Their argument is this: plug United’s existing initiatives into Medicare and save billions over a decade. Some of the savings:

- Member Incentives to Use Highest Quality Providers ~$37 billion

- Cancer Support Programs: Voluntary guidance on cancer treatment best practices and patient options, including hospice care ~$5 billion

- Institutional Preadmission Program: Provision of onsite nurse practitioners at skilled nursing facilities to manage illnesses and prevent avoidable hospitalizations ~$166 billion

Fair enough, but if United is so certain of the savings then why hasn’t it implemented the measures across its entire network, lowered its rates, and attracted millions of new customers? Efficiency, after all, is a competitive advantage. And, as Robert Laszewski asks, “If United Health knows how to save $500 billion in Medicare costs why has it been lobbying for years to maintain the hundreds of billions of dollars in extra payments private Medicare plans–of which United is the biggest player–get from the government? It would seem to me that if they know how to save all of this money in Medicare they wouldn’t need the extra 14% the government pays United and all the other private Medicare plans above what it pays itself under the traditional Medicare plan.”
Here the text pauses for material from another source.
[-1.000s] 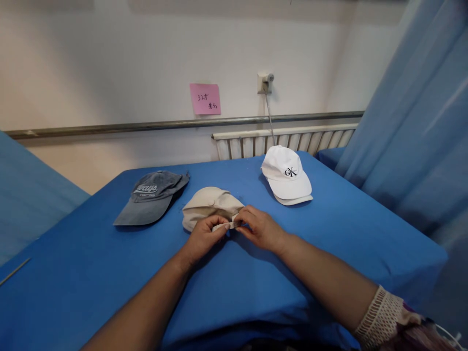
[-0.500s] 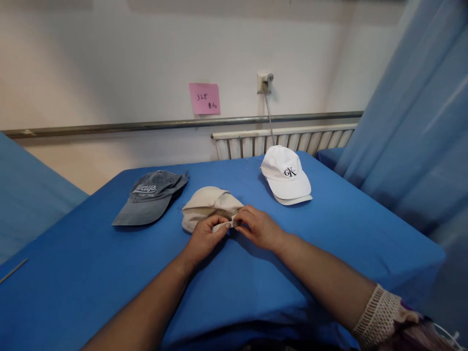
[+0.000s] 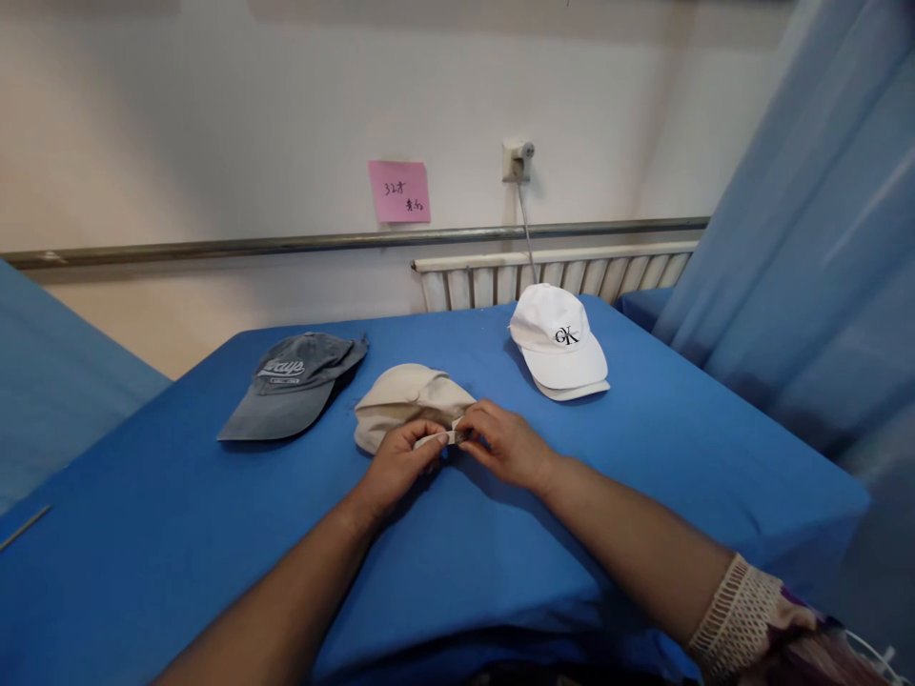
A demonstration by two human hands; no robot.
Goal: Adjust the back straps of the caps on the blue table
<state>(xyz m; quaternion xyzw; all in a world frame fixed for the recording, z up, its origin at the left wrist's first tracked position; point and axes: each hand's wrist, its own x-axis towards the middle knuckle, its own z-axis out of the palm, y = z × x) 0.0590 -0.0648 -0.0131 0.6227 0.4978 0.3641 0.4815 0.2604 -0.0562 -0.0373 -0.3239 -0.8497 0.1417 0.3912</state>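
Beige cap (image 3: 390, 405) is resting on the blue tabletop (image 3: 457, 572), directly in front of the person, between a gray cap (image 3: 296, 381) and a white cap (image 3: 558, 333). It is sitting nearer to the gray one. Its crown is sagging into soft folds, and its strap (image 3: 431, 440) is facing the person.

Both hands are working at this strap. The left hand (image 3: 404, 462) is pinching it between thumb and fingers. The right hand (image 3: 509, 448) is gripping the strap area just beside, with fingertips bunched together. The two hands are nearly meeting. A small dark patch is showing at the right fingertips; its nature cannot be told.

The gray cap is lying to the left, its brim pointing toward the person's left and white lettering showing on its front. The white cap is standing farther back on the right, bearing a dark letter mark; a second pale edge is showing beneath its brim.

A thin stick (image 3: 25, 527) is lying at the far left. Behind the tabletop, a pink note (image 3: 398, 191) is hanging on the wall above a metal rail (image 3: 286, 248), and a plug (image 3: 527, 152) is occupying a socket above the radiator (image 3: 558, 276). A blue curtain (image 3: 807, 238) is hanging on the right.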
United cost-containment measures are voluntary and they’re being presented as an alternative to a new public option. But why why can’t both coexist? A new public plan could lead the way in greater cost containment innovation, implementing some of United’s so-called “real-world” solutions with other innovations. It can take what United is calling a voluntary effort and transform it into standard practice across all public programs, muscling private health care insurers to follow suit and reduce spending across the board.
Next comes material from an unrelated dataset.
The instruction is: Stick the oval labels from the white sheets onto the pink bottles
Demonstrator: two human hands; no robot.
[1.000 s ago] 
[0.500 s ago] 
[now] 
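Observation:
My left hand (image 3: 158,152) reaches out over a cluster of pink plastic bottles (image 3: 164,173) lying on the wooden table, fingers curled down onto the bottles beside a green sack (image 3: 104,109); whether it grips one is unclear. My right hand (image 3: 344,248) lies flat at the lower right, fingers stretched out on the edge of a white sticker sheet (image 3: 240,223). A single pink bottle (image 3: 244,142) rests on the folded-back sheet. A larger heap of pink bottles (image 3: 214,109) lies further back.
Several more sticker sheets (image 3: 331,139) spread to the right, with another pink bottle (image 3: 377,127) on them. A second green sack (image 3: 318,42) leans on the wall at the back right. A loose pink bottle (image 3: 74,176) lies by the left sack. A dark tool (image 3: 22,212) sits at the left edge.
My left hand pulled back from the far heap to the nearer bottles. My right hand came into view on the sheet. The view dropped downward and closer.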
New Details On The HELP Committee Health Bill

New details are emerging on the Senate Health, Education, Labor & Pensions Committee’s (HELP) health care bill, originally slated for release tomorrow, but now pushed back to next week.
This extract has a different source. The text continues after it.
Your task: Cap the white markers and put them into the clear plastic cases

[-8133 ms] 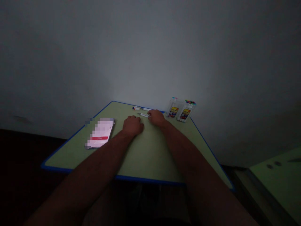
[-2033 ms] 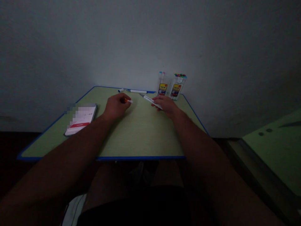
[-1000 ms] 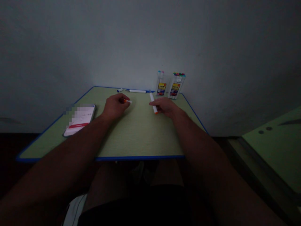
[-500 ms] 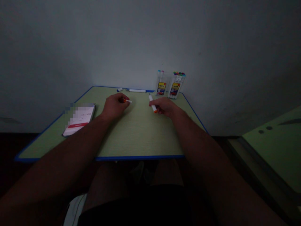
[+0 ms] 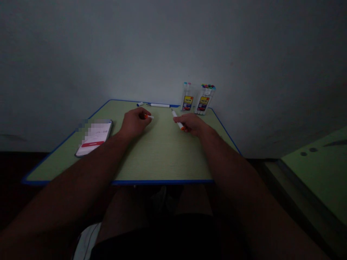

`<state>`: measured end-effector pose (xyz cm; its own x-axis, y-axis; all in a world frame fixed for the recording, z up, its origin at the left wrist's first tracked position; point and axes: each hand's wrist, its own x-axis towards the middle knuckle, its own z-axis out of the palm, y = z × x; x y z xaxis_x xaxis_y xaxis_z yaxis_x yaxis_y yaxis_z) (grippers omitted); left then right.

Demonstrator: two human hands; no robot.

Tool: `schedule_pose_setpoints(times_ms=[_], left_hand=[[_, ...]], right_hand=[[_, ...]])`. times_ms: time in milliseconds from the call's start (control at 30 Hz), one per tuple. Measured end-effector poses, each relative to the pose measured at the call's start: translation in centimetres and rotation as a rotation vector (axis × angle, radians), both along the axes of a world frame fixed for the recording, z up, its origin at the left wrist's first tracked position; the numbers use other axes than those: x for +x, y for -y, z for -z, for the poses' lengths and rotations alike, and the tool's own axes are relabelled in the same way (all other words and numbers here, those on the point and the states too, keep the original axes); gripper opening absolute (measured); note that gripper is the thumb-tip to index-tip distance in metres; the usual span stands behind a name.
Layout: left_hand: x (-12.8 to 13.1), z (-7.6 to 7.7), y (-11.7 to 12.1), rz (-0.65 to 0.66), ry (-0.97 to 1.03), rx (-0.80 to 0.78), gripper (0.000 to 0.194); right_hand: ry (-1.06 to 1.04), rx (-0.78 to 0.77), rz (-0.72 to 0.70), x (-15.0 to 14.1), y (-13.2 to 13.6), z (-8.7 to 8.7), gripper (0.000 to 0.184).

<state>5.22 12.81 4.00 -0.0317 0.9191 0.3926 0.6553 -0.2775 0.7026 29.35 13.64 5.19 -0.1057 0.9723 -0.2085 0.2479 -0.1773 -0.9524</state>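
Between the fingers of my left hand (image 5: 135,122) is a small white and orange marker cap (image 5: 150,116), held just above the table. My right hand (image 5: 192,122) is closed on a white marker (image 5: 178,120) with an orange end. The marker is uncapped, its tip pointing away from me and a little left, its orange end by my fingers. Beyond my hands, at the table's far edge, lie another uncapped white marker (image 5: 160,105) and a loose dark blue and white cap (image 5: 140,104).
Two clear marker cases stand at the back right: one case (image 5: 187,103) with a few markers, the other case (image 5: 203,103) with several. A phone (image 5: 94,138) lies at the left. The green table (image 5: 162,159) has a blue rim and meets the wall (image 5: 151,47).
My right hand has tilted the marker slightly, its orange end swinging to the right. The left hand keeps hold of the cap. The whole view has shifted a little.
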Motion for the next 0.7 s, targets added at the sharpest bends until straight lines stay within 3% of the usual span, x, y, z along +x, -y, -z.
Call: schedule_pose_setpoints(times_ms=[700], left_hand=[[0.09, 0.08, 0.18, 0.001, -0.017, 0.042, 0.019]], right_hand=[[0.020, -0.015, 0.021, 0.20, -0.38, 0.50, 0.036]])
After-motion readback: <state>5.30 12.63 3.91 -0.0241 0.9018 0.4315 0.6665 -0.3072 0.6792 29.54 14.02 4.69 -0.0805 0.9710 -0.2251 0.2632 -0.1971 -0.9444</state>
According to news reports, “a brief, unofficial summary of the Senate health committee’s draft reform proposal circulating among Washington lobbyists Wednesday includes a public plan option that would pay providers — who would be required to participate — 10 percent more than Medicare rates.”

There is more:

- An individual and employer mandate for coverage

- The legislation would expand the Medicaid program to cover individuals earning up to 150 percent of poverty

- It would subsidize people earning up to 500 FPL to purchase insurance through state-based insurance exchanges

- Expands the Children’s Health Insurance Program (CHIP) to people up to age 26

- Establishing a “federal health reserve” type entity called a Medical Advisory Council that would assist in designing minimum standard benefits

On quick glance, this is very good news for public option proponents who were concerned that the HELP legislation would build on state-employee pools and establish fifty different plans around the country or develop some kind of trigger mechanism. This summary suggests that while providers participating in Medicare would also have to offer services in the new public option, the reimbursement arrangement would give the new plan leverage by allowing it to piggyback on Medicare’s reach. Reimbursing providers less than private insurers, but paying them more than Medicare rates allows the new public option to pass on the negotiated payment rates to consumers in the form of lower premiums.

As Lester Feder, who is covering health care reform for The Nation, explained it:

Of course, we’ll save the most money if the public plan pays what Medicare pays. But short of that, any public plan will be more effective if it doesn’t have to negotiate the rates it pays providers on its own, but can piggy back on the rates the (much much much) larger medicare program can negotiate with providers. It’s about market leverage. Let’s say I run a small chain of department stores. It’s expensive for me to negotiate with my suppliers, and if I’m not very big I won’t get great deals. So instead I say, “I’ll pay you what Walmart pays plus 10%.” Then I’m benefiting from Walmart’s ability to negotiate with suppliers.

There are some political pitfalls here — which I will re-visit– but from a cost-containment perspective, it makes sense.